Wednesday, January 4, 2017

3D ocean map tracks ecosystems in unprecedented detail


This ecological marine unit (EMU) map shows variations in water conditions off the coast of Ireland.
Keith Van Graafeiland & Sean Breyer/Esri

From Nature by Alexandra Witze

Oceanographers are carving up the world’s seas like the last of the holiday turkey.
A new 3D map sorts global water masses — from deep, frigid circumpolar waters to the oxygen-starved Black Sea — into 37 categories.

Clicking on the map will display information about ecological marine units based on a clustering analysis that was preformed against NOAA’s World Ocean Atlas Data.
The interactive map allows you to zoom and pan and interact with the data by clicking on the map.
Clicking the points on the map enables you to explore the depth (vertical) profile and associated oceanographic information for the selected location.
Please explore this fascinating ocean dataset and discover the (statistically) different clusters and what makes each one of them unique.

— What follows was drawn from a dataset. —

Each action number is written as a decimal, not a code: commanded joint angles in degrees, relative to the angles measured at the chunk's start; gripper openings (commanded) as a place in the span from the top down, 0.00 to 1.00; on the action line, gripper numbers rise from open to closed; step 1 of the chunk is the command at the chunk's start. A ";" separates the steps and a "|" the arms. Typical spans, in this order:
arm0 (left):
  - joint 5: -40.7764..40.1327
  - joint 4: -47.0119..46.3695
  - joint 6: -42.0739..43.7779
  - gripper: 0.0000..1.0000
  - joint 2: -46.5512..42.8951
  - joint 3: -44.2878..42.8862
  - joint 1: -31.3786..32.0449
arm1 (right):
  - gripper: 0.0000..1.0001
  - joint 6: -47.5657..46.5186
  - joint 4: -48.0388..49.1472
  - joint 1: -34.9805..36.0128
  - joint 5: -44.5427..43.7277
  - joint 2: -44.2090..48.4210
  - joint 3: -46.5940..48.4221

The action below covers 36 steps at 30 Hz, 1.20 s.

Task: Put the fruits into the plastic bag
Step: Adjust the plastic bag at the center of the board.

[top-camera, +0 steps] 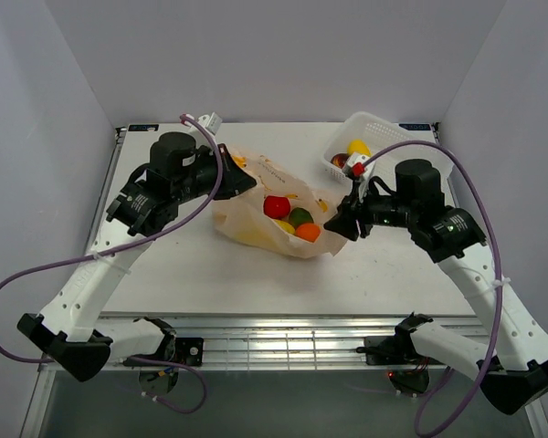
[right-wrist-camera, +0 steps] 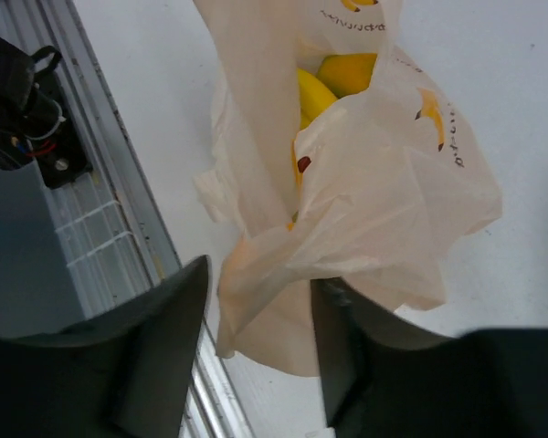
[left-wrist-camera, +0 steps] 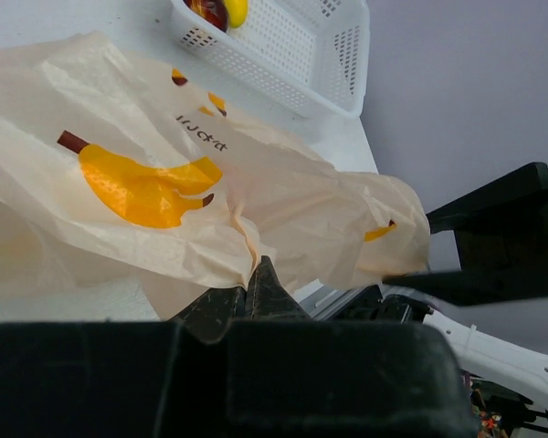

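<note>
Counter: white counter (top-camera: 164,274), pale grey walls (top-camera: 274,55) on three sides, arm bases at the near edge.
Plastic bag: the plastic bag (top-camera: 251,228) lies mid-counter, mouth turned up, stretched between the two arms. Judged to be spread this way so that fruit can drop straight in.
Fruits inside: red piece (top-camera: 276,206), green piece (top-camera: 300,217) and orange (top-camera: 308,232) are bunched together in the open mouth, with a yellow-green piece (top-camera: 285,225) just near of the red. The right wrist view also shows yellow down in the mouth.
Left claw: the left claw (left-wrist-camera: 256,285) is at the bag's far-left edge, fingers pressed together on a pleat of film. The film runs taut from the pinch, which likely keeps that lip from slumping.
Right claw: the right claw (right-wrist-camera: 260,274) is at the bag's right edge. The jaws stand part-way apart with a bunched fold of film between them. Cannot tell whether the fold is pinched or only lying in the gap.
Basket: a white lattice basket (top-camera: 384,128) sits at the far right, well apart from the bag. It holds a yellow piece (top-camera: 358,147) and a dark-red piece (top-camera: 340,161).
Progress (judgement): partly done, since at least two fruits are not yet bagged.
Risk (judgement): if either arm leaves for the basket, its lip may fold over the mouth, because thin film will not stand unaided.
</note>
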<state>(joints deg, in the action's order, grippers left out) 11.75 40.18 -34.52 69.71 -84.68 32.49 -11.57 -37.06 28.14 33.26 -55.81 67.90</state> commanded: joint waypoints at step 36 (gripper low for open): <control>26.22 -5.73 5.61 1.00 20.20 -24.40 -19.04 | 0.92 25.55 -3.03 -0.46 -41.53 -16.97 29.18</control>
<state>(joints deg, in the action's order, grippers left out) 34.35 38.02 -30.33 93.43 -110.15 13.93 11.97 -45.04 28.08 -9.67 -75.42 102.10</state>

The map groups together marine regions of similar temperature, salinity, oxygen and nutrient levels. It has been available for only a few months, and researchers are still working through how they might use it.
But its international team of developers hopes that the map will help conservationists, government officials and others to better understand the biogeography of the oceans and make decisions about which areas to preserve.
It could also serve as a data-rich baseline for analysing future ocean changes.

EMUs rendered at the bottom of the water column.

Many existing systems also attempt to classify variations in the ocean, such as lists of large marine ecosystems or the Longhurst biogeographical provinces that are defined by the rate at which ocean life consumes carbon.
But these are often limited to surface or coastal ecosystems.
The latest effort, known as the ecological marine units (EMUs), is the most detailed attempt yet to cover the global ocean in three dimensions.

“What’s often missing is all that’s between the surface of the ocean and the ocean bottom,” says Dawn Wright, chief scientist of Esri, a geographic information-systems company in Redlands, California, that helped to develop the 3D map.
“That’s what our project will hopefully bring to the table.”

Ecological Marine Unit Explorer

Esri launched a web portal for the EMU data in September, and has been presenting the concept at conferences since then.
Wright described it on 16 December in San Francisco, California, at a meeting of the American Geophysical Union.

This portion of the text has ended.